• [What the exercise asks]: Nothing but the lines below from the one containing "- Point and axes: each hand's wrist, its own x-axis" through the one containing "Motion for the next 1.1" should appear in the answer, exact and without pictures.

• [Records provided]:

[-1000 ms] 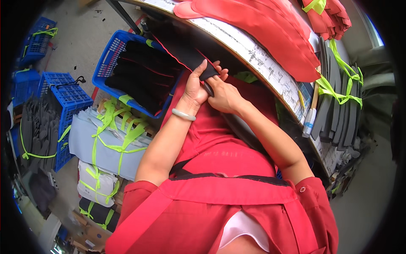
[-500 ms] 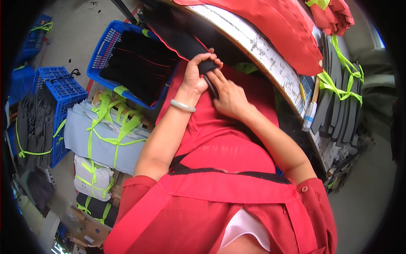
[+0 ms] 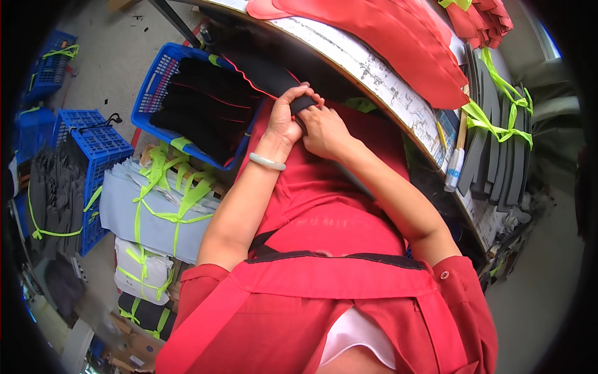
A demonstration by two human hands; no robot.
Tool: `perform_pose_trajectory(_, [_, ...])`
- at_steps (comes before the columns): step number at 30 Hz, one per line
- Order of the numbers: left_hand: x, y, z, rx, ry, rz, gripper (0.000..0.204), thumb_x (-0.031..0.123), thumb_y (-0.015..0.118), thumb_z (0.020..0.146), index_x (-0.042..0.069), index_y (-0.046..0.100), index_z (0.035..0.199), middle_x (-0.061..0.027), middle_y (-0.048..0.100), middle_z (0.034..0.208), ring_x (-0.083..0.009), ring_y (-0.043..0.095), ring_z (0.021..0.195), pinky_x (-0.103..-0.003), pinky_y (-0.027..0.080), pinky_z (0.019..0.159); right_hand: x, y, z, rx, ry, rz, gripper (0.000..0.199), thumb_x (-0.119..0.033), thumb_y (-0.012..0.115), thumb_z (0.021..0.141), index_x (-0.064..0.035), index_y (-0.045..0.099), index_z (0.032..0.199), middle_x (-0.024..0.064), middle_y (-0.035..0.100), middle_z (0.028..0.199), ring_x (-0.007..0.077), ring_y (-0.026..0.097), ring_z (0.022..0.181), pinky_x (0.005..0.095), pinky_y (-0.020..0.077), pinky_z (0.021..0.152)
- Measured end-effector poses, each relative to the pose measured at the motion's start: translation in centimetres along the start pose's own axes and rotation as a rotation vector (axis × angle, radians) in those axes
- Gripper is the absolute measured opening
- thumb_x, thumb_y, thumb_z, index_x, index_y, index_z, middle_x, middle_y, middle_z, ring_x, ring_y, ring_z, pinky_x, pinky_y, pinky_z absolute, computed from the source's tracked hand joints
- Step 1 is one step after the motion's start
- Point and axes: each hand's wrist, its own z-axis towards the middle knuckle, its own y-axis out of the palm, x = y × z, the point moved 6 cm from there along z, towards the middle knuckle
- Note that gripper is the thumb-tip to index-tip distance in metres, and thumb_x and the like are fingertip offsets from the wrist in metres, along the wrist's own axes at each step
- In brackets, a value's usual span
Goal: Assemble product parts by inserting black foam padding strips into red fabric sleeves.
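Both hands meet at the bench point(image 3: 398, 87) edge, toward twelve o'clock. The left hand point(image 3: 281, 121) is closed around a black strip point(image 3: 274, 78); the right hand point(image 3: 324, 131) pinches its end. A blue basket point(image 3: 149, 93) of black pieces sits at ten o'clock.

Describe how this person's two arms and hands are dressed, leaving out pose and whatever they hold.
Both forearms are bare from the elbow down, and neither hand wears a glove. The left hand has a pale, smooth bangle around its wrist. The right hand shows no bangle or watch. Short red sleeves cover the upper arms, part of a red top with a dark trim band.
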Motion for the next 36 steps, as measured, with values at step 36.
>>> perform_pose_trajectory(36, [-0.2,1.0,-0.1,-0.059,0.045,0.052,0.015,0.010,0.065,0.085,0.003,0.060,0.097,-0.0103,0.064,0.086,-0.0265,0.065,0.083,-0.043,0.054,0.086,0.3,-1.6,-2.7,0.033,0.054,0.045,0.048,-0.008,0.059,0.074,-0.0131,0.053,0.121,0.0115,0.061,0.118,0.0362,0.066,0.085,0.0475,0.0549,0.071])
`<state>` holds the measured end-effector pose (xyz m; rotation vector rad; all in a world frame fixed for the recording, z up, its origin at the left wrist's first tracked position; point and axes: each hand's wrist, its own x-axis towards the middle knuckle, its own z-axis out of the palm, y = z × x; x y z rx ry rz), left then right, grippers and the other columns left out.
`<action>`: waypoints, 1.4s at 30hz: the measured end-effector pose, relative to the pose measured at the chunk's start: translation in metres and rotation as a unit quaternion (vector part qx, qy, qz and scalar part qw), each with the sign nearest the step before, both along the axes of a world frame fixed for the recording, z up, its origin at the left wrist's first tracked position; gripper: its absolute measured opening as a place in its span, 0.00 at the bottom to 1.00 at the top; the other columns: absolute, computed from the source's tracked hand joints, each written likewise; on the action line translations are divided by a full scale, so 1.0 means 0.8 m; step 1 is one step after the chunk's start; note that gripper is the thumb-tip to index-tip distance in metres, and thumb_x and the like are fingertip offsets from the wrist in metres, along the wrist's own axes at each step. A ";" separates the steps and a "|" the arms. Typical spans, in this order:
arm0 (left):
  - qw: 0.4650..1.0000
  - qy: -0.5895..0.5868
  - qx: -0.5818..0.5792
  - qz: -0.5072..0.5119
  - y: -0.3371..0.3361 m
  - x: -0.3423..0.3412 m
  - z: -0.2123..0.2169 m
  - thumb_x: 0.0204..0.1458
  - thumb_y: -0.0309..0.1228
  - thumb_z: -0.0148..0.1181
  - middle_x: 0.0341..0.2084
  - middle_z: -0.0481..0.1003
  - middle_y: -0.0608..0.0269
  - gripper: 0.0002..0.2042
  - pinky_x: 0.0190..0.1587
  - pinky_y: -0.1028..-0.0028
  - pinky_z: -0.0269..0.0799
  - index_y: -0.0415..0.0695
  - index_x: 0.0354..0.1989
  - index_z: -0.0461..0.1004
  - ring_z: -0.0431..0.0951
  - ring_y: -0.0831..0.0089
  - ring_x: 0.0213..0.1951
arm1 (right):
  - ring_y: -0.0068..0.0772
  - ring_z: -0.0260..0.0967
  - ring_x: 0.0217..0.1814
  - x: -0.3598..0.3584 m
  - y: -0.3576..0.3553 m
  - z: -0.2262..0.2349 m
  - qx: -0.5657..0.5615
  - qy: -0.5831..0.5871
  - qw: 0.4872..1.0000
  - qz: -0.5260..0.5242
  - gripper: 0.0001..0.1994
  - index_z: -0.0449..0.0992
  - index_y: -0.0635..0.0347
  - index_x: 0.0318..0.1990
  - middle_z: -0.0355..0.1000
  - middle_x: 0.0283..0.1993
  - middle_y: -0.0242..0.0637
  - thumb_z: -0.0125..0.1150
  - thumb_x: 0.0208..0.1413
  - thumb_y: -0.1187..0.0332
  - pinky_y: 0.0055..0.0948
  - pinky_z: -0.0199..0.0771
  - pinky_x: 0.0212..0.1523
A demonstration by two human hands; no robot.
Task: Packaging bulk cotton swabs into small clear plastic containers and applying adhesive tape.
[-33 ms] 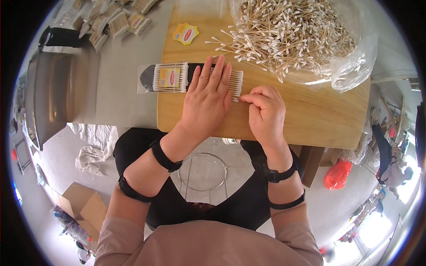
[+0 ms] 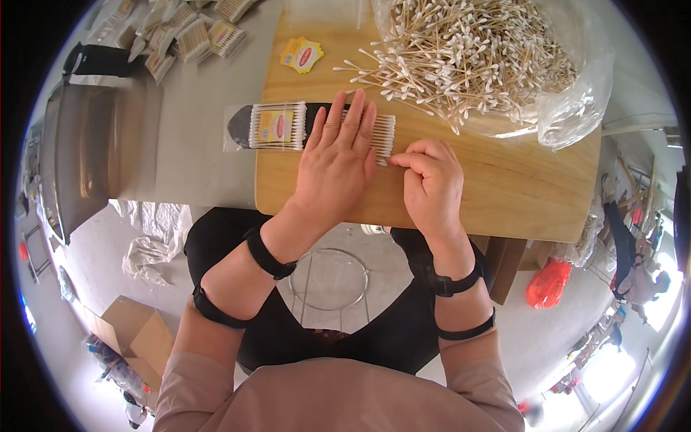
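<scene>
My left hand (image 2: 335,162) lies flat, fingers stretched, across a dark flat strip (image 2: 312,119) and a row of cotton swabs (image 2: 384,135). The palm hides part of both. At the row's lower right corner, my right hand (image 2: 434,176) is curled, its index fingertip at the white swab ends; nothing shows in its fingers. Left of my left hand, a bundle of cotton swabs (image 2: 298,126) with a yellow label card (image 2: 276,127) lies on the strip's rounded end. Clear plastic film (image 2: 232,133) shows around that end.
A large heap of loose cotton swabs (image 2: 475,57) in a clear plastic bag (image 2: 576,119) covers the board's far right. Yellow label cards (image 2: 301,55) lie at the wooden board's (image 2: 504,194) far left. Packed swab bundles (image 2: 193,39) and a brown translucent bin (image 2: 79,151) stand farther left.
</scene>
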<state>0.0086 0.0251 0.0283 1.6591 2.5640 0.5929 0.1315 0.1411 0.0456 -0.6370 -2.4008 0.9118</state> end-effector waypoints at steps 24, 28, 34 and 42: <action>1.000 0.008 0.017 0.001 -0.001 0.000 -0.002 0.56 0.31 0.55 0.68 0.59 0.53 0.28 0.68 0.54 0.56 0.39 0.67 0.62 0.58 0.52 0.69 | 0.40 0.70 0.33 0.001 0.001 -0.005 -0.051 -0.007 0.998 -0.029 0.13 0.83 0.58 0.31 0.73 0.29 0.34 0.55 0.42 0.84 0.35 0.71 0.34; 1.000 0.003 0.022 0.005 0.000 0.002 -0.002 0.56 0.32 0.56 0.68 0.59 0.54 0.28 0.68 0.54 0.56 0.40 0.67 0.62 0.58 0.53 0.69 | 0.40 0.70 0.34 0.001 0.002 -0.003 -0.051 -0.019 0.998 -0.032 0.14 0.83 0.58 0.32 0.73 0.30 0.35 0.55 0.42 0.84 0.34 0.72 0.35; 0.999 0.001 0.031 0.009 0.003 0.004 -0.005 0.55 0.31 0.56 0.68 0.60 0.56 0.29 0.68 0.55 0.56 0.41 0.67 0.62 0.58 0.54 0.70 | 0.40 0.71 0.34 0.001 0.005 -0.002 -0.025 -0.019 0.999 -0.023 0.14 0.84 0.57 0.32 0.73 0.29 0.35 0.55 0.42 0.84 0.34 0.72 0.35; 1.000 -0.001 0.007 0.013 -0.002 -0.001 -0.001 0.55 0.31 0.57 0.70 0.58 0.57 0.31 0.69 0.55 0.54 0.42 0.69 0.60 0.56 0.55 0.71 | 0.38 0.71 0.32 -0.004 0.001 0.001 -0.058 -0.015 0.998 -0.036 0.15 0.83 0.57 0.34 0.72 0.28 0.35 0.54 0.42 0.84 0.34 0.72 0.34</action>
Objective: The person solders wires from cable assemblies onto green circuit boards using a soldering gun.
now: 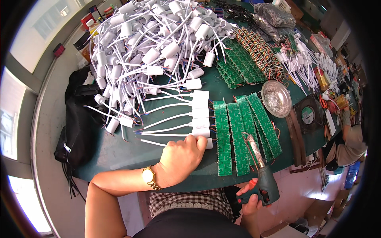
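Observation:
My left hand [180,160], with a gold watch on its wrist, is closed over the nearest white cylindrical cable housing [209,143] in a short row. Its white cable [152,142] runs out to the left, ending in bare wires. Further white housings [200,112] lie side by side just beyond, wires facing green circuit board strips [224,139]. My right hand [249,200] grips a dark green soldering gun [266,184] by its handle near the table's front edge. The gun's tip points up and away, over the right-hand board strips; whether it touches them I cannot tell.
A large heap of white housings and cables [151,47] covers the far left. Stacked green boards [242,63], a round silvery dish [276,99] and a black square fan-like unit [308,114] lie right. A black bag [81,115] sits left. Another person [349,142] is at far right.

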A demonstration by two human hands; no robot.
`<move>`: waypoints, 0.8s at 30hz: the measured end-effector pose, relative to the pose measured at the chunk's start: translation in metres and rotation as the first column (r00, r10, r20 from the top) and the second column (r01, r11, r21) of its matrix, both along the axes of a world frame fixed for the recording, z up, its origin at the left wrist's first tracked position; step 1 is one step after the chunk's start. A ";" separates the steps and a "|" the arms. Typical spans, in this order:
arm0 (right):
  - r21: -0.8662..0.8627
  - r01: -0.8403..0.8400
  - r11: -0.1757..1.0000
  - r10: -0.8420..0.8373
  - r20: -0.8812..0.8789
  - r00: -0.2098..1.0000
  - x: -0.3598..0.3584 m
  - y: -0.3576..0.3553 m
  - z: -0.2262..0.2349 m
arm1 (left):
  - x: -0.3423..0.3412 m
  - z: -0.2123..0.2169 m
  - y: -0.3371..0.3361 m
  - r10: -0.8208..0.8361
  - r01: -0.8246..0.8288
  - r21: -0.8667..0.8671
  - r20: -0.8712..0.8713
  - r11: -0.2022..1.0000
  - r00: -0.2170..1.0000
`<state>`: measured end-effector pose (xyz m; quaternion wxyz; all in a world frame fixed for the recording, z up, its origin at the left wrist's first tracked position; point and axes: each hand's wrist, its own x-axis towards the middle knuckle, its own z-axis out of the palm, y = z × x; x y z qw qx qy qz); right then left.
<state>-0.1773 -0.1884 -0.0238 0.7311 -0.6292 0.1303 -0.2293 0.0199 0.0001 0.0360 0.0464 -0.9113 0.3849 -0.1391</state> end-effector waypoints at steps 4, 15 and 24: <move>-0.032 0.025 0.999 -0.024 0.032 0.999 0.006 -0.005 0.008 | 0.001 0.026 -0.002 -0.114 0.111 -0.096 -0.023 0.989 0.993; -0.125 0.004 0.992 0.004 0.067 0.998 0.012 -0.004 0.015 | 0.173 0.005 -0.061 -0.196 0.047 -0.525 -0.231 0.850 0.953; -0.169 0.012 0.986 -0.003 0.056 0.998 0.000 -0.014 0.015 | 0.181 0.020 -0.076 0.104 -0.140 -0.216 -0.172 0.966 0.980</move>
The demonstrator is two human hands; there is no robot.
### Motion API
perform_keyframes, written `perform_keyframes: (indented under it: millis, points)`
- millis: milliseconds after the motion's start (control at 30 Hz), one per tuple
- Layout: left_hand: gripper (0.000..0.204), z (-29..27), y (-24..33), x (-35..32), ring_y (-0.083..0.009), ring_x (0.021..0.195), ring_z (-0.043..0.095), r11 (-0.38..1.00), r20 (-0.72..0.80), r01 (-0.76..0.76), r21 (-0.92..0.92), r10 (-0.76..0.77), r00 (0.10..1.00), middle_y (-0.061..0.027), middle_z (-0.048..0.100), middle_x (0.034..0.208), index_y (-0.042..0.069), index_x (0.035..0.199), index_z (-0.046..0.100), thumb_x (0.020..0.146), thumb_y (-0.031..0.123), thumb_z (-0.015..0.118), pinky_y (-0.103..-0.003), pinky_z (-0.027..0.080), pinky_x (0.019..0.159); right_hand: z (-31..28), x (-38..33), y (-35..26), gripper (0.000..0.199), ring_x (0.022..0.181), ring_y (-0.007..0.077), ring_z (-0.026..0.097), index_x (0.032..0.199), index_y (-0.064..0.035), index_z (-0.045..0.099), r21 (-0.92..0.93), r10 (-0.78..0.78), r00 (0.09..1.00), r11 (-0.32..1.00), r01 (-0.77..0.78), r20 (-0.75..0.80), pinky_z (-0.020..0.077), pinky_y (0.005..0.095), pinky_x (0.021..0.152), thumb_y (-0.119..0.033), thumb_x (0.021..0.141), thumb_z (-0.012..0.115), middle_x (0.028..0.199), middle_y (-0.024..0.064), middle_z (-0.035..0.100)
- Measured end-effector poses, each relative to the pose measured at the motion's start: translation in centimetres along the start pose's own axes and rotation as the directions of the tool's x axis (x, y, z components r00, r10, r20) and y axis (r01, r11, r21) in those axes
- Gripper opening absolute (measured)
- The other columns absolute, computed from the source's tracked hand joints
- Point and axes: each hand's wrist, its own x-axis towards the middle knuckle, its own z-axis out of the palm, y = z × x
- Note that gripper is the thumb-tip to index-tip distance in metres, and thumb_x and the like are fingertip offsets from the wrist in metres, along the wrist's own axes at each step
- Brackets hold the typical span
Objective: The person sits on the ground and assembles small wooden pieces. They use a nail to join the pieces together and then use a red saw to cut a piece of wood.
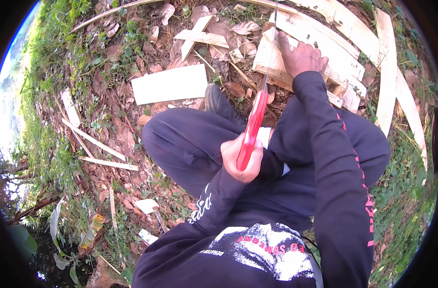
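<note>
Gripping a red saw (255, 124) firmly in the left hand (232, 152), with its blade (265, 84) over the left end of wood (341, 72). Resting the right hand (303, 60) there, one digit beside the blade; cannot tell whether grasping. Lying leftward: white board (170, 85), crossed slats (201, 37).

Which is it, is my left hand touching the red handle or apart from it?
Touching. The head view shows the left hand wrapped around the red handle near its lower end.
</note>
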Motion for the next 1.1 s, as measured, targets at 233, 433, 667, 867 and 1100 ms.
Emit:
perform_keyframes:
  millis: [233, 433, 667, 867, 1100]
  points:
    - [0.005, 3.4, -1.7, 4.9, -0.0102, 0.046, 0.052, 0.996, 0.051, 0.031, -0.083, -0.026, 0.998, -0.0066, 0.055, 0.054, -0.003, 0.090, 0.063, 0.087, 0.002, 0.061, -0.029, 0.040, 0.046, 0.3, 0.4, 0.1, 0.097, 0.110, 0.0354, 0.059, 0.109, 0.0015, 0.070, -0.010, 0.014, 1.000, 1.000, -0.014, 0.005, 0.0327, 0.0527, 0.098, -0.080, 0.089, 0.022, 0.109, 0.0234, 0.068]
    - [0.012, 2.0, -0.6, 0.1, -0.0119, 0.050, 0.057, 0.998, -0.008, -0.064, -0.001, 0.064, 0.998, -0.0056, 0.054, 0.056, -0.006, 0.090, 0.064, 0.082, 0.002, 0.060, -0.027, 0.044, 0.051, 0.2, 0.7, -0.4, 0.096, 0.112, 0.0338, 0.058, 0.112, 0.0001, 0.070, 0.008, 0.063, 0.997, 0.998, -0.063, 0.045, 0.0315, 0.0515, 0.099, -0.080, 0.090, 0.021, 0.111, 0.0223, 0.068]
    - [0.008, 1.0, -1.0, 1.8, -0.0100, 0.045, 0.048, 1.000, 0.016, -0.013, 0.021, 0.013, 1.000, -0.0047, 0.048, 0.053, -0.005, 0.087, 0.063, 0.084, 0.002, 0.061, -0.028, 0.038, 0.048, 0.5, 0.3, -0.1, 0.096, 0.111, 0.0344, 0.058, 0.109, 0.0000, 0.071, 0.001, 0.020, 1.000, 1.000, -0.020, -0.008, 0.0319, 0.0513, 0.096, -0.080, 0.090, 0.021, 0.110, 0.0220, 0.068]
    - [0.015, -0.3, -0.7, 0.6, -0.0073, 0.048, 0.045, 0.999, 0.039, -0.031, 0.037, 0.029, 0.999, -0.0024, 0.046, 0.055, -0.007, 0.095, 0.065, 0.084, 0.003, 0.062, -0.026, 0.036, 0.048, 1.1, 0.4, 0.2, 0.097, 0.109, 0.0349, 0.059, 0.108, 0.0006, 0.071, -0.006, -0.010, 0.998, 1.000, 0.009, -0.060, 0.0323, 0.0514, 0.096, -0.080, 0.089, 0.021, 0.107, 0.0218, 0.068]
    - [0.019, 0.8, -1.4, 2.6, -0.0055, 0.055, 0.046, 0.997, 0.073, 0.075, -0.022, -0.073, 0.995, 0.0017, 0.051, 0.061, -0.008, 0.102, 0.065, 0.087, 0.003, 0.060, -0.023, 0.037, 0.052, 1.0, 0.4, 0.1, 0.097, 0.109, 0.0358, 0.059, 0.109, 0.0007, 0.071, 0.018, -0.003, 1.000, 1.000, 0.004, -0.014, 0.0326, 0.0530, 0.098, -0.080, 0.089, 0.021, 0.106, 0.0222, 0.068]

• [Solved exercise]:
- Point and axes: each hand's wrist, its own x-axis towards the middle knuckle, its own z-axis out of the palm, y = z × x
- Note that gripper is the thumb-tip to index-tip distance in metres, and thumb_x and the like are fingertip offsets from the wrist in metres, along the wrist's own axes at each step
- Brackets hold the typical span
Objective: The person sits on the ground and assembles small wooden pieces. They use a nail to join the pieces together and then use a red saw to cut a piece of wood.
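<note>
Gripping a red saw (255, 124) firmly in the left hand (232, 152), with its blade (265, 84) over the left end of wood (341, 72). Resting the right hand (303, 60) there, one digit beside the blade; cannot tell whether grasping. Lying leftward: white board (170, 85), crossed slats (201, 37).

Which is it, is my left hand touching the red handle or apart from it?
Touching. The head view shows the left hand wrapped around the red handle near its lower end.
</note>
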Motion for the next 1.1 s, as measured, targets at 233, 433, 667, 867 and 1100 ms.

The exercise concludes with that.